0

I am writing some scripts to process some text files in python. Locally the script reads from a single txt file thus i use

index_file =  open('index.txt', 'r')
    for line in index_file:
       ....

and loop through the file to find a matching string, but when using amazon EMR, the index.txt file per se, is split into multiple txt files in a single folder.

Thus i would like to replicate that locally and read from multiple txt file for a certain string, but i struggle to find clean code to do that.

What is the best way to go about it while writing minimal code?

Petros Kyriakou
  • 5,214
  • 4
  • 43
  • 82
  • You can use os.walk to get all the files in the directory, loop through them, and then apply your matching string logic for each file. – pmaniyan May 11 '16 at 15:11

1 Answers1

2
import os
from glob import glob

def readindex(path):
    pattern = '*.txt'
    full_path = os.path.join(path, pattern)
    for fname in sorted(glob(full_path)):
        for line in open(fname, 'r'):
            yield line
# read lines to memory list for using multiple times
linelist = list(readindex("directory"))
for line in linelist:
    print line,

This script defines a generator (see this question for details about generators) to iterate through all the files in directory "directory" that have extension "txt" in sorted order.

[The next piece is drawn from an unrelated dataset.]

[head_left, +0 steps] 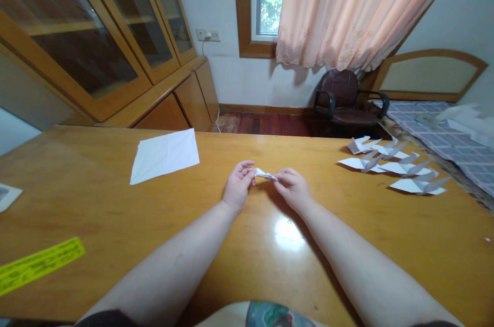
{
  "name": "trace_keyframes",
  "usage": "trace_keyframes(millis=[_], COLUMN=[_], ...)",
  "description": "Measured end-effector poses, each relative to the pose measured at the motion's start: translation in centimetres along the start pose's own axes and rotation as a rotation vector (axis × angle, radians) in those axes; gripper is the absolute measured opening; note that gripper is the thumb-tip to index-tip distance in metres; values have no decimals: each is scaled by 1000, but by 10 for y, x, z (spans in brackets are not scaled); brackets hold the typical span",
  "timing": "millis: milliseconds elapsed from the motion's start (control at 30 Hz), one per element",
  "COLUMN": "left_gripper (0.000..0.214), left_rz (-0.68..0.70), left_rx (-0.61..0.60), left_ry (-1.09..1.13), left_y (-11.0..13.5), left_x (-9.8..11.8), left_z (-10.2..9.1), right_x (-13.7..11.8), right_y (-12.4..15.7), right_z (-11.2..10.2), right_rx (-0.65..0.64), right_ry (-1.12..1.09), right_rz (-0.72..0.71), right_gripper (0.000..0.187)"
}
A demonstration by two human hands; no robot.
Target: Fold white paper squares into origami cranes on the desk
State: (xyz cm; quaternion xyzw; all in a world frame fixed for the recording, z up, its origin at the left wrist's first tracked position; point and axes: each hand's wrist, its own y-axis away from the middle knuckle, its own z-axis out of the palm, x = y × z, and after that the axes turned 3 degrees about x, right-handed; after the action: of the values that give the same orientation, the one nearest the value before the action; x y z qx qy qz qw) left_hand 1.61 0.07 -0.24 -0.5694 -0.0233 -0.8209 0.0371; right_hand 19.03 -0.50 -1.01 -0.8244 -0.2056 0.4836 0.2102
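Between my two hands is a small, narrow piece of folded white paper [265, 175], raised a little over the middle of the wooden table [247, 265]. My left hand [238, 185] pinches its left end between thumb and fingers. At its right end, my right hand [294, 188] grips the tip with thumb and fingertips. The finer folds are too small to make out. To the left lies a white sheet of paper [165, 156]. Several folded white paper cranes [405, 167] stand in a cluster on the right side of the table.
A yellow strip with dark print [42, 265] shows at the lower left, and a pale card [7, 197] at the left edge. Beyond the table are a glass-door cabinet [154, 90], an office chair [343, 98] and a bed [436, 131].
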Motion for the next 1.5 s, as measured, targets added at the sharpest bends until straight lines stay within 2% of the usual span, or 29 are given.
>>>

It yields all the lines as one stream that after calling the function can be iterated through as if the lines were coming from one open file, as that seems to be what the question author wanted. The comma at the end of print line, makes sure that newline is not printed twice, although the content of the for loop would be replaced by question author anyway. In that case one can use line.rstrip() to get rid of the newline.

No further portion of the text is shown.